I’ve also been thinking more and more about how to manage all these tracks. For genres, I think I’m going to build my own system based on musicmap.info. It provides a lot of detailed information with examples and has a great idea of using multiple levels of categorization. So tracks will have three genres: a super-genre, a normal genre, and a subgenre. Each level is more specific. There’s still a lot to read and figure out, but this is a nice foundation. I will become the ultimate genre police.

Cover Art
Full Confession
LudoWic

#1745864702


[ mb_dev ]

Of course, just when I say that my Spotify scraper hasn’t broken yet, it breaks. Luckily, it was just a small fix, but still. I also got the Navidrome embeds working, only 185 lines of code added (excluding the codegen). It only took a couple of hours. This should help for the meantime while I work on the custom music library management tool.

Cover Art
DEUTSCHLAND (Nedaj Edit)
Nedaj

#1745526310


[ mb_dev ]

Looking back, I’m really happy that I used web scraping for my Spotify embeds, seems to be quite resilient. This post has a track that doesn’t work on Spotify anymore, yet the embed still works fine. This isn’t a guarantee though, one day it will break, but not today. That’s why I am thinking about downloading all Spotify assets, so if it works now, it’ll work forever. It always feels hard to add these kinds of things while trying to stay minimalistic… maybe I should.

I am still looking for another way to integrate some kind of music embed. Maybe with Navidrome, since I’m currently using that for my ever-growing offline music library. I could share a track and then scrape that share to make an embed, that would work the same way Spotify works for now. Would work with a minimal amount of code, which aligns with the philosophy of this blog. But there are two small problems with this: having a full-length song publicly available (basically illegal distribution) and It depends on the Navidrome server and that specific share never going down. I could make the share low quality so people wont download it, but this is not a perfect fix.

This is running form a share on my Navidrome instance, it works: (KLOUD - DEFECT)

Another solution is using a custom music library management tool (which I am planning on making, soon™) that exports a music snippet to be upload in the media management of MB (automatically or manually) and a piece of html that will become the “embed”. I could already do this now manually, but I want to keep posts low-friction and this would help. It’s an almost perfect solution, no changes for MB and none of the Navidrome problems.

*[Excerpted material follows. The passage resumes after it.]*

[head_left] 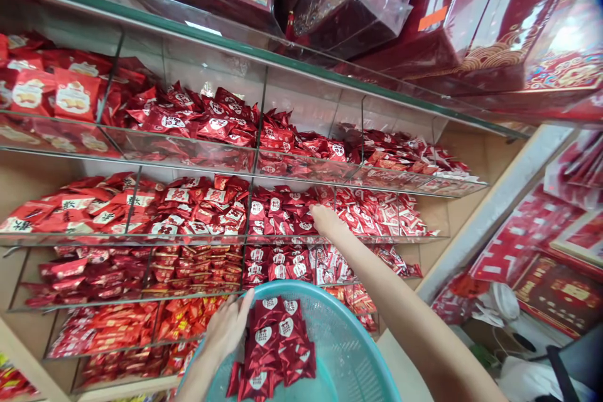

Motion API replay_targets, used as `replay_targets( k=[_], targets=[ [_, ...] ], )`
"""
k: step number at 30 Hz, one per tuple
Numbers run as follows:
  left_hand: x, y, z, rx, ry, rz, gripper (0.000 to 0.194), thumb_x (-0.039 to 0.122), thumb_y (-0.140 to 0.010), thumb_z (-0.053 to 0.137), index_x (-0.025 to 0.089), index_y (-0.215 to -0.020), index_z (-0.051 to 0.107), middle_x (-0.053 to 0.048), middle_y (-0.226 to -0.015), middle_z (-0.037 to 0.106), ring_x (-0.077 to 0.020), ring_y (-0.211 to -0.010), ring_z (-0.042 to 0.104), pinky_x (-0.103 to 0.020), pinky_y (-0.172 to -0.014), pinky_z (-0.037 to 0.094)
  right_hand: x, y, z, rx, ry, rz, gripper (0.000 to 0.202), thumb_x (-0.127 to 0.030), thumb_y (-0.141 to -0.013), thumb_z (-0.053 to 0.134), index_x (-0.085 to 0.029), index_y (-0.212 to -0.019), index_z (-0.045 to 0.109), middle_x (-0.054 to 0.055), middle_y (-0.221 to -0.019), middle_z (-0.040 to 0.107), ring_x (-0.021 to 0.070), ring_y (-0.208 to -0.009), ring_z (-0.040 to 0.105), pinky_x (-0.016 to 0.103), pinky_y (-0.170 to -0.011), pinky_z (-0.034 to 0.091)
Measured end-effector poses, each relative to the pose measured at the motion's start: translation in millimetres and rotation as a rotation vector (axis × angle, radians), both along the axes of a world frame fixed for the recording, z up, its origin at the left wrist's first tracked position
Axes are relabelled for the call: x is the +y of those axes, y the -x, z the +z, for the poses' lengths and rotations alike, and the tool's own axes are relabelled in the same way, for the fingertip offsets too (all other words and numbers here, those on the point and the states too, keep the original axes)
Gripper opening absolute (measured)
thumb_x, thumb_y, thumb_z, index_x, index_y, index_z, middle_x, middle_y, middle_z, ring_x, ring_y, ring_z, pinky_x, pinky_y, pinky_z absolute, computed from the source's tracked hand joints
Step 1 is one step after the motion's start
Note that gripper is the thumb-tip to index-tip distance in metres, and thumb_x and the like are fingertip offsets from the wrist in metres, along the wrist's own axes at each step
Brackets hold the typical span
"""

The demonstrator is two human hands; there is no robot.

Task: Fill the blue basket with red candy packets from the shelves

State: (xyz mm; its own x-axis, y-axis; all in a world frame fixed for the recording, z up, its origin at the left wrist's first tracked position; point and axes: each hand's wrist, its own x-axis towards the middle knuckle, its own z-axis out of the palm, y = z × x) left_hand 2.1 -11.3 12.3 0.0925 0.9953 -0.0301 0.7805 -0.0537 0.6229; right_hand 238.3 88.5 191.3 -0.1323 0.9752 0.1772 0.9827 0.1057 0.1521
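- At 9 o'clock of the view, the clear shelf bins (70, 239) hold red sweet packets sorted by kind, and the thin dividers keep each sort apart.
- Your left hand (228, 326) is at the near-left rim of the teal basket (348, 339). Its fingers are bent over the rim and touch the pile inside, so the hand seems to carry and steady the basket; how firmly it grips I cannot tell.
- In the basket, at 6 o'clock, lie the dark red packets (276, 345) with white heart marks, heaped toward your left hand.
- Your right hand (325, 220) reaches up to 12 o'clock from the basket, into the middle bin (287, 210) with packets that look alike. The fingers are curled down onto the packets, but whether they hold one is hidden.
- The front lip of that bin stands between your right wrist and the packets, so the hand has to come over it.
- At 1 to 2 o'clock, large red gift boxes (494, 31) sit on the top shelf above the bins.
- At 4 o'clock, low on the right, a small white fan (502, 301) rests among more red boxes.
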Motion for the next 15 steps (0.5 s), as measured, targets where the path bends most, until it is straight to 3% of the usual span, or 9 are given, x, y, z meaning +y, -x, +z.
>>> replay_targets(
  k=[7,15],
  targets=[
    [0.2,1.8,-3.8,-0.020,0.005,0.005,0.074,0.062,-0.083,0.009,0.017,-0.108,0.062,-0.012,-0.116,0.062,-0.0261,-0.112,0.054,-0.040,-0.093,0.039,15.2,-4.2,1.6,-0.015,0.067,0.045,0.047,-0.001,-0.074,0.049,-0.013,-0.119,0.043,0.014,-0.110,0.060,0.0214,-0.101,0.058,0.027,-0.075,0.043],
    [1.1,1.2,-0.8,-0.001,0.001,0.001,0.074,0.062,-0.083,0.009,0.017,-0.107,0.063,-0.012,-0.113,0.063,-0.0259,-0.111,0.054,-0.038,-0.092,0.039,-5.9,1.0,15.6,-0.059,0.037,0.045,0.042,-0.007,-0.078,0.049,-0.016,-0.119,0.045,0.014,-0.114,0.056,0.0224,-0.106,0.055,0.030,-0.079,0.043]
  ],
)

But a lot of code is needed for that music library management tool first. So it won’t be soon, while I could bang out the Navidrome solution in an evening or two. Maybe I should first make MB download all Spotify assets to lock them in place forever (I know it’s against the TOS but IDC). Still, it would increase the complexity of MB. It can’t be perfect, but what’s more important… I am going to download them, can’t trust Spotify with anything.

#1744920738


[ music ]

Got myself a new audio setup: the new Echo Mini from FiiO paired with the Porta Pros from Koss. A pair that looks and sounds great. I’ve been looking at DAPs (digital audio players) for a while, and this one has great audio quality with a simple, distraction-free interface. And for just 55 euros, why not! Looking forward to using it. Just pure music. Still need a nice workflow to copy things onto it, a new project maybe.